Au moment ou je pars d’Opotiki, je reçois un whatsapp de mon père. Ma mère éternelle voyageuse, voulait quand même faire un voyage à la place de la Nouvelle-Zélande. Ils avaient choisis les îles Canaries pour sa proximité avec la France en cas de pépin. La semaine s’était bien passée mais au moment de reprendre l’avion ma mère s’était sentis très mal et n’avait pas pu embarquer. Je suis forcement inquiet mais sans être paniqué non plus. Ma mère a été très souvent hospitalisée durant les premiers mois de l’année. je pense naivemment que après quelques jours à l’hôpital, ca ira mieux et ils pourront rentrer.
Ce n’est pas ce qui s’est passé. Le lendemain ma mère est décédée aux îles Canaries. C’est tout un monde qui s’effondre alors. Je suis seul dans une chambre d’hôtel à l’autre bout du monde avec une douleur immense qui me submerge. Je passe la journée comme un zombie dans ma chambre, organisant avec l’assurance mon rapatriement en France. Je pensais que si la situation s’aggravait, j’aurai toujours le temps de rentrer en urgence. Cela n’a pas été la cas. Le retour fut brutal. Vingt cinq heures de vol plus tard et me voila à Paris durant ce triste mois de novembre. Mon cerveau a du mal à réaliser qu’après six mois à l’étranger, je suis de retour en France. Le constat est saisissant quand je monte dans le train pour Annecy. Les gens sont bien habillés, ils partent au travail. Moi j’ai les mêmes fringues pourris de voyage depuis plusieurs mois. Je ne me sens pas à ma place. C’est cette sensation étrange qui va perturber pendant mon séjour en France. Je n’étais pas sensé être ici à ce moment la. Je ressens un vide en moi que n’avais jamais ressenti auparavant. J’ai beau être entouré par la famille et les amis mais une fois que l’enterrement est passé, tout le monde retourne à sa vie, à son travail. Moi je n’ai rien. Ma vie n’est pas en France cette année.
J’ai compris à ce moment la qu’il fallait que je reparte, que mon voyage ne pouvait pas s’arrêter maintenant.
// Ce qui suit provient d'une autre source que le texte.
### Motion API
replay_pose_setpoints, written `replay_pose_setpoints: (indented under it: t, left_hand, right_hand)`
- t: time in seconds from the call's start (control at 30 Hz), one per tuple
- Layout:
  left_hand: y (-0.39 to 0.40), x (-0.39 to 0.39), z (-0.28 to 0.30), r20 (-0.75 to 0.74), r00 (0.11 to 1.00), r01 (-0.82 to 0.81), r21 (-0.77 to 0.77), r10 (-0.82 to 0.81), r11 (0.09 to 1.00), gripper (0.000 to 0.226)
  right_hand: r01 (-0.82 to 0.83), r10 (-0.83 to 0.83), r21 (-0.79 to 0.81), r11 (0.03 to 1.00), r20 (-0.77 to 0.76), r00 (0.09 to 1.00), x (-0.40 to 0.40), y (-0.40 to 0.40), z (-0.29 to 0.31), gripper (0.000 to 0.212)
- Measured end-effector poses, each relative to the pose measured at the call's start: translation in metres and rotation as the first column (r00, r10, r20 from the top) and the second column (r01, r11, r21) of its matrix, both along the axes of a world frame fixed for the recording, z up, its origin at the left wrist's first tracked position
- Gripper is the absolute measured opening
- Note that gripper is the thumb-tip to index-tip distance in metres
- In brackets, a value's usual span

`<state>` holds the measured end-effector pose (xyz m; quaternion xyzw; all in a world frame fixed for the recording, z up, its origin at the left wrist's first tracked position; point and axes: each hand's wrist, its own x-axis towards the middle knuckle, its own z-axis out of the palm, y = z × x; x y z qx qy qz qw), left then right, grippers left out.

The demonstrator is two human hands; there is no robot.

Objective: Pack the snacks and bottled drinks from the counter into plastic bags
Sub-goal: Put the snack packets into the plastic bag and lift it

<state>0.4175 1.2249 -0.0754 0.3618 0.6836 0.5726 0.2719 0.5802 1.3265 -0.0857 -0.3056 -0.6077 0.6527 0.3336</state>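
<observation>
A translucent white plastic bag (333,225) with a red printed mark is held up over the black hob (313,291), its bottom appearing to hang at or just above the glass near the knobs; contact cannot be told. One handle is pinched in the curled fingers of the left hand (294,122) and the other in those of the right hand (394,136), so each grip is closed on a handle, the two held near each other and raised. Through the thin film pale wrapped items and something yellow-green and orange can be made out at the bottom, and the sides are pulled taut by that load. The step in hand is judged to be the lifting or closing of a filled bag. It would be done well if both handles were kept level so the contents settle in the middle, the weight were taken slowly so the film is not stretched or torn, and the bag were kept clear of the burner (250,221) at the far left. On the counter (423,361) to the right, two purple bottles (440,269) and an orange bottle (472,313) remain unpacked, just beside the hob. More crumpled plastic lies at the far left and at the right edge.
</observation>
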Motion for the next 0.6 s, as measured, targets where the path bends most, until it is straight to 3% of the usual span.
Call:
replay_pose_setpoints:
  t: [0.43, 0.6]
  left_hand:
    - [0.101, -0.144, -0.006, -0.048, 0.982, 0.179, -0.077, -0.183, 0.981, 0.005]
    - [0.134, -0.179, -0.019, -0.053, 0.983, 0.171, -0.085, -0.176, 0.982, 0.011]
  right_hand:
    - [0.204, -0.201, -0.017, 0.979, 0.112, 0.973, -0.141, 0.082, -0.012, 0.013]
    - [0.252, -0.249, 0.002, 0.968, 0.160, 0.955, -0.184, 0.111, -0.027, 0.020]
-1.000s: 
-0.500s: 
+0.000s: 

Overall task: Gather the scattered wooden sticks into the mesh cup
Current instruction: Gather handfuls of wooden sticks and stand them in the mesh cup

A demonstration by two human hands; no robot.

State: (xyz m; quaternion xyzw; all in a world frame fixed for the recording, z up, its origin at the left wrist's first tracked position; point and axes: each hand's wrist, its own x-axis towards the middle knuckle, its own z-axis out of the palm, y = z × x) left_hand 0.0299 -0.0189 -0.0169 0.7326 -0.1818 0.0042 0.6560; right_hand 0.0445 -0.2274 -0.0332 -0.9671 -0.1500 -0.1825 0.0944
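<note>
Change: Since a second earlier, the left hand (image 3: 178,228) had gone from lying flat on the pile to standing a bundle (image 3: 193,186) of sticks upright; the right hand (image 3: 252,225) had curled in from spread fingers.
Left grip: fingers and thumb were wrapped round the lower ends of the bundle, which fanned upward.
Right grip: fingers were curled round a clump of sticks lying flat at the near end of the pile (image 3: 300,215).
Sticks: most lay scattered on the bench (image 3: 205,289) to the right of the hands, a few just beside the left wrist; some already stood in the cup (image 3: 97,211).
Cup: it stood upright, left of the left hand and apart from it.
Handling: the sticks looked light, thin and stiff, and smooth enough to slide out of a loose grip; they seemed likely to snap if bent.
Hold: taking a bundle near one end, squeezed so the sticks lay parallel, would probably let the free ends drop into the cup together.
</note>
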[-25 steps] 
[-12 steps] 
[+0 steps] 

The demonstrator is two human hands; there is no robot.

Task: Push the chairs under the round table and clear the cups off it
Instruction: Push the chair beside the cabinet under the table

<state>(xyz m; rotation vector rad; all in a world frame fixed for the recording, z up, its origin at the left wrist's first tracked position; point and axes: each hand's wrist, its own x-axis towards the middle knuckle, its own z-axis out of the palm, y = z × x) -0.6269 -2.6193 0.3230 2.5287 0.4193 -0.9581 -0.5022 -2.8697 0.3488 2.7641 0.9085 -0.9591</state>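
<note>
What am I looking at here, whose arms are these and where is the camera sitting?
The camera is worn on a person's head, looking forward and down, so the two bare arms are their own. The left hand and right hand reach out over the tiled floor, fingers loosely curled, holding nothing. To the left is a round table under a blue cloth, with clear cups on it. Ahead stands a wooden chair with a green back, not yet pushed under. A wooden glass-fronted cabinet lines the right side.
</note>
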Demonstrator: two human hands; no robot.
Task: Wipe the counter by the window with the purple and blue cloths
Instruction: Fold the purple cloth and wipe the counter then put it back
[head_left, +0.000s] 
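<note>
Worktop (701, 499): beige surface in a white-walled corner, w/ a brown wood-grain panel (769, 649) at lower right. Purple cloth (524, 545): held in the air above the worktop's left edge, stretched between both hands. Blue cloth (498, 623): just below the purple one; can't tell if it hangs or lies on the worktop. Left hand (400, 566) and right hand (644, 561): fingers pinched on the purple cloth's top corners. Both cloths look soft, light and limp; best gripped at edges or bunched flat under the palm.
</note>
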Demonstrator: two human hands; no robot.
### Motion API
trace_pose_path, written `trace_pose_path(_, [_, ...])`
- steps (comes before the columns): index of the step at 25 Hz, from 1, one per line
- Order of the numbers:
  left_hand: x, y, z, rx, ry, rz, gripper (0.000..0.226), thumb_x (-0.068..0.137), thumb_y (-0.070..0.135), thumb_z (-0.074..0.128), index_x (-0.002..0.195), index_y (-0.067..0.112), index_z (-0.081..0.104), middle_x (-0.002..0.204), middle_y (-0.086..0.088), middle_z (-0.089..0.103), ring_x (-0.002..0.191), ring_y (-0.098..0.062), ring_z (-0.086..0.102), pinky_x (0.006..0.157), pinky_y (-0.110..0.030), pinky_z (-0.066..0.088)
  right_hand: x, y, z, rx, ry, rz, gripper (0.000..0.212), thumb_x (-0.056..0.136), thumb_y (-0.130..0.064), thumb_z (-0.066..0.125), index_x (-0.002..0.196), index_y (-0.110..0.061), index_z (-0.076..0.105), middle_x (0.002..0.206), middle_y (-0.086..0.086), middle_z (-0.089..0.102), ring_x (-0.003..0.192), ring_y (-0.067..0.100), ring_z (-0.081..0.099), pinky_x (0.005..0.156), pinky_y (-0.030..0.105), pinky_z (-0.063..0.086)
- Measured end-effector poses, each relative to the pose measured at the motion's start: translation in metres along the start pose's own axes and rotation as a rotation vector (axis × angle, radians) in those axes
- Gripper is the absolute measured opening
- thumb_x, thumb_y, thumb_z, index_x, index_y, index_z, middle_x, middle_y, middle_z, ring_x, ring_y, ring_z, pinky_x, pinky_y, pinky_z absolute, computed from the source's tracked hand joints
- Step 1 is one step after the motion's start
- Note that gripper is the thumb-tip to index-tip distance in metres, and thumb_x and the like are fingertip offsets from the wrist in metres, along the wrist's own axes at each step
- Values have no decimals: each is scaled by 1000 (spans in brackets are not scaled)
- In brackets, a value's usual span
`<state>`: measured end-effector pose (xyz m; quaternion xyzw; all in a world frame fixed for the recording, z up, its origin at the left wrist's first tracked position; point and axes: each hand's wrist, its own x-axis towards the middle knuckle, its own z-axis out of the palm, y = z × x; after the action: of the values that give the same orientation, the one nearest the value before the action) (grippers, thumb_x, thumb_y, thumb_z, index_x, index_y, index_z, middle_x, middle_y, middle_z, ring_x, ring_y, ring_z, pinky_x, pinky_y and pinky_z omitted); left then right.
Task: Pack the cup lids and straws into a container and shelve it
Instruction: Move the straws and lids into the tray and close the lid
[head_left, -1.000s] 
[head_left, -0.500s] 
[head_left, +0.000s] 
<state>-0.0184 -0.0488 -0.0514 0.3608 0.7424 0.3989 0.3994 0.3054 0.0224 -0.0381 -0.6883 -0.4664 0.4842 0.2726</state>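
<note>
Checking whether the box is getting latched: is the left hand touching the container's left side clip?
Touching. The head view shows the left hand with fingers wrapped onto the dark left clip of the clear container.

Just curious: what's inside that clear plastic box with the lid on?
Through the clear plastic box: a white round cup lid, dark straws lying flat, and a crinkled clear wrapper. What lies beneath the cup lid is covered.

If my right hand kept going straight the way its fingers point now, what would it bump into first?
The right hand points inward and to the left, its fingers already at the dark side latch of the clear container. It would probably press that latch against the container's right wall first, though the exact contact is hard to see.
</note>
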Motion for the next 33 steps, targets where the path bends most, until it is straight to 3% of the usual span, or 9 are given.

Je devais le faire pour ma mère déjà. Elle qui m’avais transmis cette passion du voyage, qui voulait toujours tout explorer. Elle n’aurai pas supporter que j’y mette un terme de cette manière. Il fallait continuer, ressentir cette excitation palpable quand l’avion se pose sur la piste d’un pays inconnu. Continuer à rencontrer des personnes d’horizons complètement différent du mien, vivre les galères interminables du voyage. Repartir c’était poursuivre l’héritage transmis et lui rendre hommage à ma façon.
Je devais aussi le faire pour moi. J’aurai dépéri en restant en France pendant six mois sans aucun projet. Les seuls moments ou je me sentais bien lors de mon retour, c’est quand je préparais la suite du voyage. La décision fut donc assez vite prise. Il me fallait continuer. Je savais que ça serait difficile, surtout en voyageant en solo. Mais c’était mieux que de rester immobile. Vivre de nouvelle aventures, se créer de nouveaux souvenirs tout en se remémorant les voyages extraordinaires fait en famille. La vie doit continuer. Je suis reparti pour les Philippines, le cœur vide mais la tête pleine de souvenirs.